Receita defende manutenção de prejuízo fiscal em descontinuação de atividade secundária

Em 5/5, a Receita Federal do Brasil publicou a Solução de Consulta Cosit 85 se manifestando pela possibilidade de aproveitamento do prejuízo fiscal e da base de cálculo negativa de CSLL acumulados originados de atividade econômica secundária descontinuada. As autoridades entenderam que o encerramento de atividade econômica secundária com a manutenção das demais atividades já realizadas não representa uma alteração do ramo de atividade da empresa para fins de aplicabilidade da limitação do art. 584 do Regulamento Imposto de Renda.


Respostas às Consultas da SEFAZ/SP

ICMS – Industrialização por conta e ordem de terceiros – Encomendante paulista e industrializador estabelecido em outro Estado com remessa do produto acabado para adquirente localizado no Estado do industrializador: a industrialização por terceiros entre estabelecimentos localizados em Estados distintos admite a possibilidade de aplicação da suspensão do imposto, condicionada ao retorno da mercadoria para o autor da encomenda (cláusula primeira do Convênio AE 15/1974). Caso o autor da encomenda paulista já saiba de antemão que não haverá o retorno físico dos produtos acabados, não deverá aplicar a sistemática prevista nos artigos 402 e seguintes, que autoriza a suspensão do imposto, de modo que a remessa de insumos para o industrializador será regularmente tributada (RC 26216/2022).

ICMS – Aquisição de bem do ativo imobilizado – Crédito integral do imposto (art. 29, II, das DDTT do RICMS/2000): para que o estabelecimento industrial paulista dos setores relacionados no § 3º do artigo 29 das DDTT do RICMS/2000 possa se valer do crédito imediato e integral do ICMS na aquisição de ativos, é necessário que sejam satisfeitas duas condições cumulativas (além das previstas no § 1º): que a aquisição do bem seja feita diretamente de fabricante paulista e que o bem tenha sido produzido em estabelecimento localizado neste Estado (RC 26754/2022).

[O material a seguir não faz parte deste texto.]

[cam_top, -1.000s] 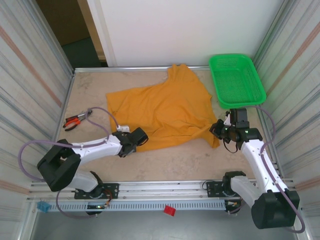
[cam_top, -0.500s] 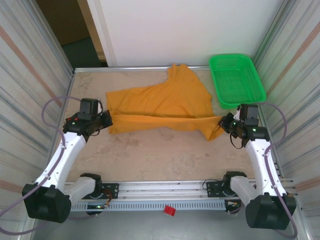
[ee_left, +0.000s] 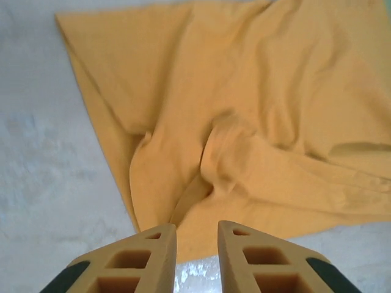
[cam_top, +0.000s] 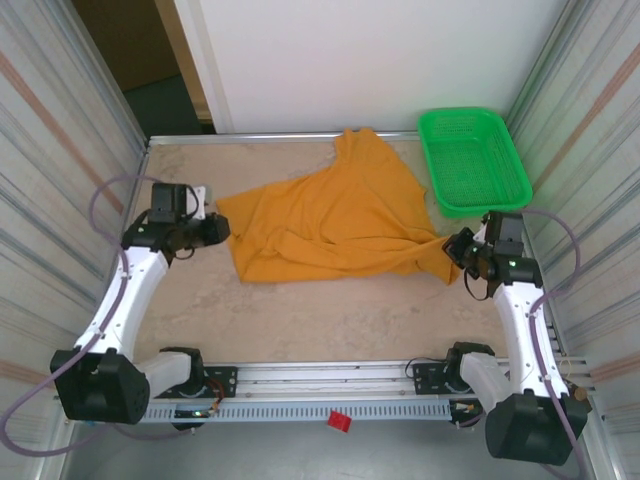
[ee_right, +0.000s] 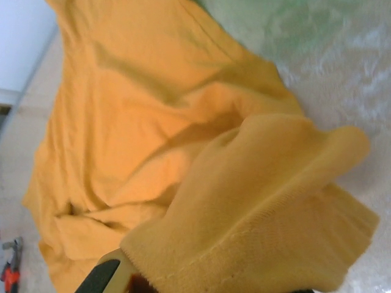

ITCMD – Transmissão causa mortis – Sobrepartilha – Recolhimento parcial do imposto no prazo de 90 dias da data da abertura da sucessão – Desconto: o desconto sobre o valor do imposto devido condiciona-se ao recolhimento no prazo de 90 dias a contar da data da abertura da sucessão, não havendo previsão para aplicação proporcional do benefício na hipótese de recolhimento parcial. Sobre a diferença entre o imposto devido e o anteriormente pago, atualizada monetariamente (artigo 15 da Lei 10.705/2000), incidirão juros de mora (artigo 20 da Lei 10.705/2000) e multa de mora (artigo 19 da Lei 10.705/2000) (RC 27581/2023).

ICMS – Crédito fiscal de imposto lançado em AIIM – Operação de importação por meio de trading estabelecida em outro Estado – Parcelamento: o valor do imposto exigido em AIIM (no item relativo à falta de pagamento do ICMS devido no desembaraço aduaneiro de mercadorias importadas), devidamente recolhido pelo contribuinte, em tese, poderá ser lançado como crédito, a partir da data da quitação total do débito recolhido com os benefícios de parcelamento, após a consequente baixa no sistema de arrecadação. Não poderá ser apropriado como crédito o valor recolhido relativo a outros itens do AIIM, como o imposto indevidamente creditado, destacado em Nota Fiscal emitida pela trading para a remessa das mercadorias a este Estado (RC 27470/2023).